• [EXERCISE AIM]
The lines below that include the word "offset" are to be reported.

• [RECORDS SUPPLIED]

Segment Open

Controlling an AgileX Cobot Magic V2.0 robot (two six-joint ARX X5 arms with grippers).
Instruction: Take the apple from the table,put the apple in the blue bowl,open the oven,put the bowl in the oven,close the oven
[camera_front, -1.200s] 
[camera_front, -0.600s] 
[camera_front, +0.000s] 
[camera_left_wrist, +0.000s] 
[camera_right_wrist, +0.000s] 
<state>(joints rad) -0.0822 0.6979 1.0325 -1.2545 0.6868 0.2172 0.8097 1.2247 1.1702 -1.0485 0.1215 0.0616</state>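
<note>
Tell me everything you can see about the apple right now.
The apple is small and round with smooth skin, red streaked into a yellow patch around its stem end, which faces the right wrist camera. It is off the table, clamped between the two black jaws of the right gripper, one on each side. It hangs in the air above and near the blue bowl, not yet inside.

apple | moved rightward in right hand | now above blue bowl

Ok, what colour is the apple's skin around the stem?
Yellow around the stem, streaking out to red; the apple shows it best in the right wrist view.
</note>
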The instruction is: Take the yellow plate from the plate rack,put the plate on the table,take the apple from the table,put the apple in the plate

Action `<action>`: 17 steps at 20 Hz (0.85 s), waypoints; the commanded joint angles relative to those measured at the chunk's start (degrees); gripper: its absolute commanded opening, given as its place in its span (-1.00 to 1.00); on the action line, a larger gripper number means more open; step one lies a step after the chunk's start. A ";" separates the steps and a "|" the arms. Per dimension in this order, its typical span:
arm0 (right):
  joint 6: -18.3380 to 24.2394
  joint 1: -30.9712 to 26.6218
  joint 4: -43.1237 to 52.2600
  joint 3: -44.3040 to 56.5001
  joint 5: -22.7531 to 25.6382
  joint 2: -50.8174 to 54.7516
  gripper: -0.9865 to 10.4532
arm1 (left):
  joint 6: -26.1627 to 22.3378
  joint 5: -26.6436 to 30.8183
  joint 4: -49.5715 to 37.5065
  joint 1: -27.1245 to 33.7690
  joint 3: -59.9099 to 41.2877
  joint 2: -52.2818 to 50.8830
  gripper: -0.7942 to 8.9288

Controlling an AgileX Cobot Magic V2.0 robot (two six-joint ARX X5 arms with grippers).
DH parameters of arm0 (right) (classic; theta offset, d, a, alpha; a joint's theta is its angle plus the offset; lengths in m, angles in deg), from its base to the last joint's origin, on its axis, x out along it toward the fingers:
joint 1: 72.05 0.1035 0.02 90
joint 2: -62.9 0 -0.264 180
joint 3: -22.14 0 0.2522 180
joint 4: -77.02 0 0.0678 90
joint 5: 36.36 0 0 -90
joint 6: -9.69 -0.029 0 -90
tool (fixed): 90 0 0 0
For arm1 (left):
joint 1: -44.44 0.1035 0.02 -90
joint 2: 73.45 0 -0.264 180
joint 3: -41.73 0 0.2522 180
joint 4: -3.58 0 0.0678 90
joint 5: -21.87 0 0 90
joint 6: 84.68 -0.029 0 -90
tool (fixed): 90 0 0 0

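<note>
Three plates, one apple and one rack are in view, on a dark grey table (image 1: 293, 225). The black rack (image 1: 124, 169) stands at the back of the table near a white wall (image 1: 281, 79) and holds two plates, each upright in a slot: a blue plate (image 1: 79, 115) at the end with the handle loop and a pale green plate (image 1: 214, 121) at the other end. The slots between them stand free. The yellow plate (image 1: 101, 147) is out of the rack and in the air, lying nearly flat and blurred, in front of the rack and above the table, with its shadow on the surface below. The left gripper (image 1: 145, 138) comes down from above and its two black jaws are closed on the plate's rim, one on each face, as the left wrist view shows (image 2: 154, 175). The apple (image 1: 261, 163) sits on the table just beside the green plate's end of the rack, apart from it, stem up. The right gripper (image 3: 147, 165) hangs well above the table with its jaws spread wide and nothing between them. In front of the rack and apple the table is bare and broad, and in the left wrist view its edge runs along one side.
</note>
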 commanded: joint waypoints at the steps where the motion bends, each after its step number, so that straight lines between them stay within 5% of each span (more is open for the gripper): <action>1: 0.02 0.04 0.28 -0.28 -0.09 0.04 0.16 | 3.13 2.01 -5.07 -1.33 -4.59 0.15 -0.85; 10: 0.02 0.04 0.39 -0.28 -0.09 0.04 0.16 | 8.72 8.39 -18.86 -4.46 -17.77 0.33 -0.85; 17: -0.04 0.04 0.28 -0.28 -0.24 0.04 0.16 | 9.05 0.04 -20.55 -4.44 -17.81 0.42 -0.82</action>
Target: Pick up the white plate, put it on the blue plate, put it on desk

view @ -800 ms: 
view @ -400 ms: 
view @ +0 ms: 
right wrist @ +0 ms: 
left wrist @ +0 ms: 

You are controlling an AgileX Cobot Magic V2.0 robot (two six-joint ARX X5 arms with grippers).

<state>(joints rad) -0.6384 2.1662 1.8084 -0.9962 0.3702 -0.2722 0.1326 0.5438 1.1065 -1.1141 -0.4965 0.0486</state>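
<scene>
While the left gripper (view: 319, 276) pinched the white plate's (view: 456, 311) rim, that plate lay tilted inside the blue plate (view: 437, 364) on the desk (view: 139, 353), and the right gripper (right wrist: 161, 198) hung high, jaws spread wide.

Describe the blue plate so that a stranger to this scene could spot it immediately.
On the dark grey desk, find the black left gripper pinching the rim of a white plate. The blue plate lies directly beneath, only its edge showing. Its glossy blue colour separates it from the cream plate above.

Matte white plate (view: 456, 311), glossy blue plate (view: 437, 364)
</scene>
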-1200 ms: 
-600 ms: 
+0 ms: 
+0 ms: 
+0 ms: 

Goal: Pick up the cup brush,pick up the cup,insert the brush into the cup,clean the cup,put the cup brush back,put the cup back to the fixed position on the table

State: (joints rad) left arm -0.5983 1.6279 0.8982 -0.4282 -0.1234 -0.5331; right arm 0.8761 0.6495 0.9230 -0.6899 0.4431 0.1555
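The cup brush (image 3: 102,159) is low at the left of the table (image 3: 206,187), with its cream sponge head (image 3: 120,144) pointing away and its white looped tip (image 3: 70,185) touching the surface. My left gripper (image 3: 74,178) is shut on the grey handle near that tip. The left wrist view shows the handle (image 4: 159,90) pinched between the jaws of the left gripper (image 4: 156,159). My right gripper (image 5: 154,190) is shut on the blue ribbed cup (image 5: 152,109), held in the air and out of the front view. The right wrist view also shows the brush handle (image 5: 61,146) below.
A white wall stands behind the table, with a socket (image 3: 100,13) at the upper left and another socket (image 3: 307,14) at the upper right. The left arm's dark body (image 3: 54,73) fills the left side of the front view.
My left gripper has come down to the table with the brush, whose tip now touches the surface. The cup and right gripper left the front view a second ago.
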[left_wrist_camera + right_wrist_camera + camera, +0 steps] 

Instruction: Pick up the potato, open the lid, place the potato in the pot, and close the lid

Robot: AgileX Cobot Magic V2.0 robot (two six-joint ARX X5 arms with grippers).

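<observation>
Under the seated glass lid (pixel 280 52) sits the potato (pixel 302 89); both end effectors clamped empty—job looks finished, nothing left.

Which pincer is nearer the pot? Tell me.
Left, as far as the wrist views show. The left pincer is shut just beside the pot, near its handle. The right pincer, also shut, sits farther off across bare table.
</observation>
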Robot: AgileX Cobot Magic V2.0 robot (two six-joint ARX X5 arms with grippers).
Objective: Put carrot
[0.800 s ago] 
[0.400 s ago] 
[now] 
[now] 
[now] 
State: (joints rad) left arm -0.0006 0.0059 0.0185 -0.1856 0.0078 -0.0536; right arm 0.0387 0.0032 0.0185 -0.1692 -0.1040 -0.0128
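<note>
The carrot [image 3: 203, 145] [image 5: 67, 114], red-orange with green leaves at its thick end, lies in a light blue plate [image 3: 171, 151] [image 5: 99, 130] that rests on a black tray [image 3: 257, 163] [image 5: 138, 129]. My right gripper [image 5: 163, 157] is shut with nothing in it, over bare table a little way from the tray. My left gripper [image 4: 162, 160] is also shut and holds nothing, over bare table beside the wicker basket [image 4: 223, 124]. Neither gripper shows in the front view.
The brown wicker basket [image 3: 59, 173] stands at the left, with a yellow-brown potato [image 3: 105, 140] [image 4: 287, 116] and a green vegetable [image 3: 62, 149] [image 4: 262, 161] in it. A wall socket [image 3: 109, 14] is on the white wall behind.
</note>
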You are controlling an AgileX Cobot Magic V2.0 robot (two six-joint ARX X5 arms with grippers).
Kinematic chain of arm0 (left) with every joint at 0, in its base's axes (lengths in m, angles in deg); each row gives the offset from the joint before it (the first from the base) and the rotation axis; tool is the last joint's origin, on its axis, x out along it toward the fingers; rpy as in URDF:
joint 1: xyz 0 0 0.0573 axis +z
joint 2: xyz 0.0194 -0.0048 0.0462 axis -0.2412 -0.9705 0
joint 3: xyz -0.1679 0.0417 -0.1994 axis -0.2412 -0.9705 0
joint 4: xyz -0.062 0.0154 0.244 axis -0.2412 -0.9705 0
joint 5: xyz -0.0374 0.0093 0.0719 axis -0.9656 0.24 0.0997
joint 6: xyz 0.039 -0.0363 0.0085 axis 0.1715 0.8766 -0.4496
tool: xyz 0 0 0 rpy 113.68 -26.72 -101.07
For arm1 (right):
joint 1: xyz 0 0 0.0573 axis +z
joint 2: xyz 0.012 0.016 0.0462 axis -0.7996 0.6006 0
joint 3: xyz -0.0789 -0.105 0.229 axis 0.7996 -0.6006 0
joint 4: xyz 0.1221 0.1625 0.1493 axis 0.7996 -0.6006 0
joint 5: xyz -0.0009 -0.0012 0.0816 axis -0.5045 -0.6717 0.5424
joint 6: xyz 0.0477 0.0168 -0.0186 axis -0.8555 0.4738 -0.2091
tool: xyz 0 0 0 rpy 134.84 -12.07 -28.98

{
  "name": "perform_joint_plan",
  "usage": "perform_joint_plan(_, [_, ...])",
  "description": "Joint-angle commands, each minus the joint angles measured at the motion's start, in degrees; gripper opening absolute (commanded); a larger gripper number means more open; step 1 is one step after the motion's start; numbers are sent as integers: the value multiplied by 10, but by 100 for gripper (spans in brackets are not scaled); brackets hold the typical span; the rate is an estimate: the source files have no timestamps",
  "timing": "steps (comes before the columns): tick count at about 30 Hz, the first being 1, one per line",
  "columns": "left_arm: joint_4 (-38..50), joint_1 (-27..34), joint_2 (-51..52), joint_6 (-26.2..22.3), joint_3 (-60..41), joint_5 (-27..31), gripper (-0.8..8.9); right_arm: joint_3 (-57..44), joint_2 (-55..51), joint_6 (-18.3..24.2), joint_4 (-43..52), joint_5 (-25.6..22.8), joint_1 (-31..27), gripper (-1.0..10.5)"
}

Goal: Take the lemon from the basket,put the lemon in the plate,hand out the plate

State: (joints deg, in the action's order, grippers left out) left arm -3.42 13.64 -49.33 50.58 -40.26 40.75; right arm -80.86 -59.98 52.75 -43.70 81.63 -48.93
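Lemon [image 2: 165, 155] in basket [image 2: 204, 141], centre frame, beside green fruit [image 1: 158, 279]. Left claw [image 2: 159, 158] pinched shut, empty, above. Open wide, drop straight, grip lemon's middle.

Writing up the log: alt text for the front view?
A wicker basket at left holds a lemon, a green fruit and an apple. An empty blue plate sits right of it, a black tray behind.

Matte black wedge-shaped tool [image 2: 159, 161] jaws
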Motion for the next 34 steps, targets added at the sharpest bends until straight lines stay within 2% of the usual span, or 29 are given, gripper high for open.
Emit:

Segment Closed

• [RESPONSE TO THIS TASK]
DH parameters of arm0 (right) (classic; theta offset, d, a, alpha; a joint's theta is its angle plus the offset; lengths in m, angles in deg), from its base to the last joint's origin, on its axis, x out along it toward the fingers:
Kinematic chain of arm0 (left) with every joint at 0, in its base's axes (lengths in m, angles in deg); each row gives the offset from the joint before it (the first from the base) and the rotation axis; tool is the last joint's origin, on its axis, x out along it toward the fingers; rpy as in URDF:

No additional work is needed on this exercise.